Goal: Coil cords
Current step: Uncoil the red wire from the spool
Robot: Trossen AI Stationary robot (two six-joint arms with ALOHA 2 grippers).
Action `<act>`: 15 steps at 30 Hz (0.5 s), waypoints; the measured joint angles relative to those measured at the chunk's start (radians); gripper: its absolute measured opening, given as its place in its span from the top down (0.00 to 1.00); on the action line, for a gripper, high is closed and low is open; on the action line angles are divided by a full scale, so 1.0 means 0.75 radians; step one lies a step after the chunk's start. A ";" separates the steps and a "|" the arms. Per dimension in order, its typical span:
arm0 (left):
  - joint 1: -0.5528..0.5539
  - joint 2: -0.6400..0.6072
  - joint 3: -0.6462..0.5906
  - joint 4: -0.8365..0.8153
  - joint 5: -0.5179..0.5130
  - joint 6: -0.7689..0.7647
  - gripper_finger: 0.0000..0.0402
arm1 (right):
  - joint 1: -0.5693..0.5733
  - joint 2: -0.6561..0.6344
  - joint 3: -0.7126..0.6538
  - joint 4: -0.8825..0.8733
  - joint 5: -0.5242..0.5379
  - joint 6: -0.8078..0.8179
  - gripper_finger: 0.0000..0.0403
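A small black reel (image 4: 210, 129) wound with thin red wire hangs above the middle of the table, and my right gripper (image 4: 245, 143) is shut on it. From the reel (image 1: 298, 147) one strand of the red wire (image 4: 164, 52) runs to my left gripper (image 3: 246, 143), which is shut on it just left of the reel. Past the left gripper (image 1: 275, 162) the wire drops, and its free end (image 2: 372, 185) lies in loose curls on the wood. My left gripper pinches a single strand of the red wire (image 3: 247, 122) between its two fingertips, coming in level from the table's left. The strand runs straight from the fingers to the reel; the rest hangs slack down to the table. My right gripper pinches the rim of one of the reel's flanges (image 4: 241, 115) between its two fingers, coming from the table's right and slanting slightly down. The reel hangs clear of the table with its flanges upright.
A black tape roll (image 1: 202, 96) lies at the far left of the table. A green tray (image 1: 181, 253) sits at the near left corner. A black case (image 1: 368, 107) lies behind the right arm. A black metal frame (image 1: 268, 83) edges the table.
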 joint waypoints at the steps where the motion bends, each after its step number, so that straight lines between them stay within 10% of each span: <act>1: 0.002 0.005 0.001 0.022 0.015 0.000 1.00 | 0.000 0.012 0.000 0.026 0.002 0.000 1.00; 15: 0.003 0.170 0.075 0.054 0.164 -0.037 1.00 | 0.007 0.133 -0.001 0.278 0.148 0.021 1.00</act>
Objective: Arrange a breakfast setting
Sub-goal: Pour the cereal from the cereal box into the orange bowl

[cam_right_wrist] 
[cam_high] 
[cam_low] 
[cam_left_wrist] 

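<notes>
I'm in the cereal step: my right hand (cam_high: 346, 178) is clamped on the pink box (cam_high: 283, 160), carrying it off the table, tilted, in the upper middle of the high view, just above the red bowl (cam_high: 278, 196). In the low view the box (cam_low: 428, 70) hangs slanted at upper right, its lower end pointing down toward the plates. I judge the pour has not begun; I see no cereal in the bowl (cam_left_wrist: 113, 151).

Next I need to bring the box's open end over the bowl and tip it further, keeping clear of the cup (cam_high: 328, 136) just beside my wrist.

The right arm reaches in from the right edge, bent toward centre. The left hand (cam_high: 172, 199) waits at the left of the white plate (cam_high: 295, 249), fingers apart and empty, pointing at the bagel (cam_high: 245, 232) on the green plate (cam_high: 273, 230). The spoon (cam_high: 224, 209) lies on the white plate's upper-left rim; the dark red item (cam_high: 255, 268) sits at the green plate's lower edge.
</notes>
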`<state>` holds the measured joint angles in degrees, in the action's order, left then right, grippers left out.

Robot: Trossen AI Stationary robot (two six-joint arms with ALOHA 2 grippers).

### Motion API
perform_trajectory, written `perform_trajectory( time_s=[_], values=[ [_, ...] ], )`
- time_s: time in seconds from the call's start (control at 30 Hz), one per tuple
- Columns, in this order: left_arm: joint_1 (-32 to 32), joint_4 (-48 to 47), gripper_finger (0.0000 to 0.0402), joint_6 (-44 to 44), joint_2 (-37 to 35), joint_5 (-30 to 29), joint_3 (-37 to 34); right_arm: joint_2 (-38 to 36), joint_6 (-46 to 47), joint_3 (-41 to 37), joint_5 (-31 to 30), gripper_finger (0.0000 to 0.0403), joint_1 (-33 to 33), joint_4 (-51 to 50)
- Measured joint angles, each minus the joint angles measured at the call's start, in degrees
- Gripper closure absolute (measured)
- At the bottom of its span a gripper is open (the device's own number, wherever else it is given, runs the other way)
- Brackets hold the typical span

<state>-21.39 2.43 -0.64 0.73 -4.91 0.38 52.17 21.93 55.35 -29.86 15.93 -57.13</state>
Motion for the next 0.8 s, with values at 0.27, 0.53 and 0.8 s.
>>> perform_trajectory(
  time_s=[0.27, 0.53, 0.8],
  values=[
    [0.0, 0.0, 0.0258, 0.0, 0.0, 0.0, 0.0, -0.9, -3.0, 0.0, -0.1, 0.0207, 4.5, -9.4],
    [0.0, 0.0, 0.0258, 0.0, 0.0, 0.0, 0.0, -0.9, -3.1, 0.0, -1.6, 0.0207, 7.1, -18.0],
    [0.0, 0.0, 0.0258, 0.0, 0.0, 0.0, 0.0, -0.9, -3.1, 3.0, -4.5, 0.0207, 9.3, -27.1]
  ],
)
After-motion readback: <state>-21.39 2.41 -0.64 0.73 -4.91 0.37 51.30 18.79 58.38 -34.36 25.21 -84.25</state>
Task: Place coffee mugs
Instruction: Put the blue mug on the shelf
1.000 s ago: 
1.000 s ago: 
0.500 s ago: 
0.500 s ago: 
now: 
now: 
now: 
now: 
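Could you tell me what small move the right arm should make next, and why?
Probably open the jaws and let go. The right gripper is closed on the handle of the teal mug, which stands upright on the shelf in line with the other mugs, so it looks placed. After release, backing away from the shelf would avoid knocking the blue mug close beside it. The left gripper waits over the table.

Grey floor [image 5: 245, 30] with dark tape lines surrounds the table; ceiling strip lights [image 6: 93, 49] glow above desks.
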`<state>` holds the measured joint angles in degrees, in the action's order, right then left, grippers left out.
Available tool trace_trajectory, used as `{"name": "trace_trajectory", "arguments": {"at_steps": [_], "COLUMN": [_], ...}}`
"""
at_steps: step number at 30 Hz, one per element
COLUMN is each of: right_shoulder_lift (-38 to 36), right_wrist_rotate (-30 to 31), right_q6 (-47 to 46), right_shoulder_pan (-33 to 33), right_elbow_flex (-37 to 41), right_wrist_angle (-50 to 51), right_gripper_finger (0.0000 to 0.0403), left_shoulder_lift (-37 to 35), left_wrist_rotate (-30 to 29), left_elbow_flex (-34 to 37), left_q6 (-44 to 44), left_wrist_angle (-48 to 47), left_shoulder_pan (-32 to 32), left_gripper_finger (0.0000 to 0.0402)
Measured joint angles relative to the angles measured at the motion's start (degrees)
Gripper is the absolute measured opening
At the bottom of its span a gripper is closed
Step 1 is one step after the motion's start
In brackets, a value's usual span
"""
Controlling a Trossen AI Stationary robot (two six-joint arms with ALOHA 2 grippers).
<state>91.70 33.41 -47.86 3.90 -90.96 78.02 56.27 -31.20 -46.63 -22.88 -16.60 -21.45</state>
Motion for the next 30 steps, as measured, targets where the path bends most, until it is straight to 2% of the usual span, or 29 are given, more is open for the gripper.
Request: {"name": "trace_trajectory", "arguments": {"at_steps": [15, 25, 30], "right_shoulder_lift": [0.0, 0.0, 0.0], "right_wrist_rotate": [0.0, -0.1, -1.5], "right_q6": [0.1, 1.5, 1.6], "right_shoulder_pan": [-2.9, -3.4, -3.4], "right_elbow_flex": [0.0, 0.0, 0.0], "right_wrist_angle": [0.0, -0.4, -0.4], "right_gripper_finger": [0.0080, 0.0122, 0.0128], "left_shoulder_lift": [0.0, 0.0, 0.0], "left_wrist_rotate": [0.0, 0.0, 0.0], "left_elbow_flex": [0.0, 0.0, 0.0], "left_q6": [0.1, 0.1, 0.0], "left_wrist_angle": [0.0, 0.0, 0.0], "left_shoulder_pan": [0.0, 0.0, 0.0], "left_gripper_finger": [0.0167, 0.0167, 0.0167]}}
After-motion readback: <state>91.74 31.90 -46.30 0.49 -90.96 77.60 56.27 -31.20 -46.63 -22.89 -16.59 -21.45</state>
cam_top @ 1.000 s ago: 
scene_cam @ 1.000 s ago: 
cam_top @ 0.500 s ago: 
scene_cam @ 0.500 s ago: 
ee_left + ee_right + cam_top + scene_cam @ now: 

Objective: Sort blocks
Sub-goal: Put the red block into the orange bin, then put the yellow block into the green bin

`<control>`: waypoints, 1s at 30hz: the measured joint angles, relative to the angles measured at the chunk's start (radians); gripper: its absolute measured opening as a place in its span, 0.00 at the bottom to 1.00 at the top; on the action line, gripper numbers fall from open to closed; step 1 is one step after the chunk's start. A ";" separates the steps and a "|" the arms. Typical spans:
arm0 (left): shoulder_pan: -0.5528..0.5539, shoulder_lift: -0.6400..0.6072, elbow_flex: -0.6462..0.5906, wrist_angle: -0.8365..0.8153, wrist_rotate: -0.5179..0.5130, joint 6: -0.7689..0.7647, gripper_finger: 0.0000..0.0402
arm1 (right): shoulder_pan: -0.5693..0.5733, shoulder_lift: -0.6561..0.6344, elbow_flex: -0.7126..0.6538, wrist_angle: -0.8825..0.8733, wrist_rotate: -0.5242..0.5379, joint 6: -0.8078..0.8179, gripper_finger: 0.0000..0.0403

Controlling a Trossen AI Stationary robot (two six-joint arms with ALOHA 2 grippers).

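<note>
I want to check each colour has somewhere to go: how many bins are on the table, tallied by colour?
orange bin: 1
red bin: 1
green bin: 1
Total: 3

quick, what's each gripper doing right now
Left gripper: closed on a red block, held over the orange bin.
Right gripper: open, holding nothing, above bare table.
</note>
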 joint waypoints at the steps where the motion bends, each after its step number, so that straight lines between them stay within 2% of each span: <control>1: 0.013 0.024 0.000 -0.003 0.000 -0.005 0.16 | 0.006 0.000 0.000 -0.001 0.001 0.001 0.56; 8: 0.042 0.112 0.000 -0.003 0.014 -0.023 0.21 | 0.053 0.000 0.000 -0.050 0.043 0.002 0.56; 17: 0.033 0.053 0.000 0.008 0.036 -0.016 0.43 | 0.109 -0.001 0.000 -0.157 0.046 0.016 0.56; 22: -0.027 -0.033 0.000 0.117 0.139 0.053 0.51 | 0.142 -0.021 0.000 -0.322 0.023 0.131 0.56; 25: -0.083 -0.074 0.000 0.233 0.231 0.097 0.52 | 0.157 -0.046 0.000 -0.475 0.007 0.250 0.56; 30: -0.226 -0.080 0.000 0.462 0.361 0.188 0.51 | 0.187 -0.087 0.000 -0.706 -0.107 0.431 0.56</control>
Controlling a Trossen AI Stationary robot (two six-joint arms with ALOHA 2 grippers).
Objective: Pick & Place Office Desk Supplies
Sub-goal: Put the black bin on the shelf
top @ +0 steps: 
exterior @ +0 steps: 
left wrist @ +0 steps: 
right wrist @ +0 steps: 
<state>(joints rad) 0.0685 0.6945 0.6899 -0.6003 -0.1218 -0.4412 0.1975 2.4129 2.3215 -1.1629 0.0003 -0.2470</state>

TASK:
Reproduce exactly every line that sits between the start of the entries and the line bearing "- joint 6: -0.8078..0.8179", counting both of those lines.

ANSWER BOX:
Goal: Coil cords
Current step: Uncoil the red wire from the spool
Robot: Trossen AI Stationary robot (two six-joint arms with ALOHA 2 grippers).
Action `<act>`: 15 steps at 30 Hz (0.5 s), waypoints; the measured joint angles relative to those measured at the chunk's start (radians); gripper: its absolute measured opening, given as its place in its span from the top down (0.00 to 1.00); on the action line, for a gripper, high is closed and low is open; on the action line angles are divided by a full scale, so 1.0 means 0.75 radians; step one lies a step after the chunk's start. A ";" separates the steps and a "|" the arms. Per dimension in order, its typical span:
arm0 (left):
  - joint 1: -0.5528..0.5539
  - joint 2: -0.6400..0.6072
  - joint 3: -0.6462..0.5906
  - joint 4: -0.8365..0.8153
  - joint 5: -0.5179..0.5130
  - joint 6: -0.7689..0.7647
  - gripper_finger: 0.0000..0.0402
arm1 (right):
  - joint 1: -0.5693..0.5733
  - joint 2: -0.6561..0.6344
  - joint 3: -0.7126..0.6538
  - joint 4: -0.8825..0.8733
  - joint 5: -0.5242..0.5379
  - joint 6: -0.8078..0.8179

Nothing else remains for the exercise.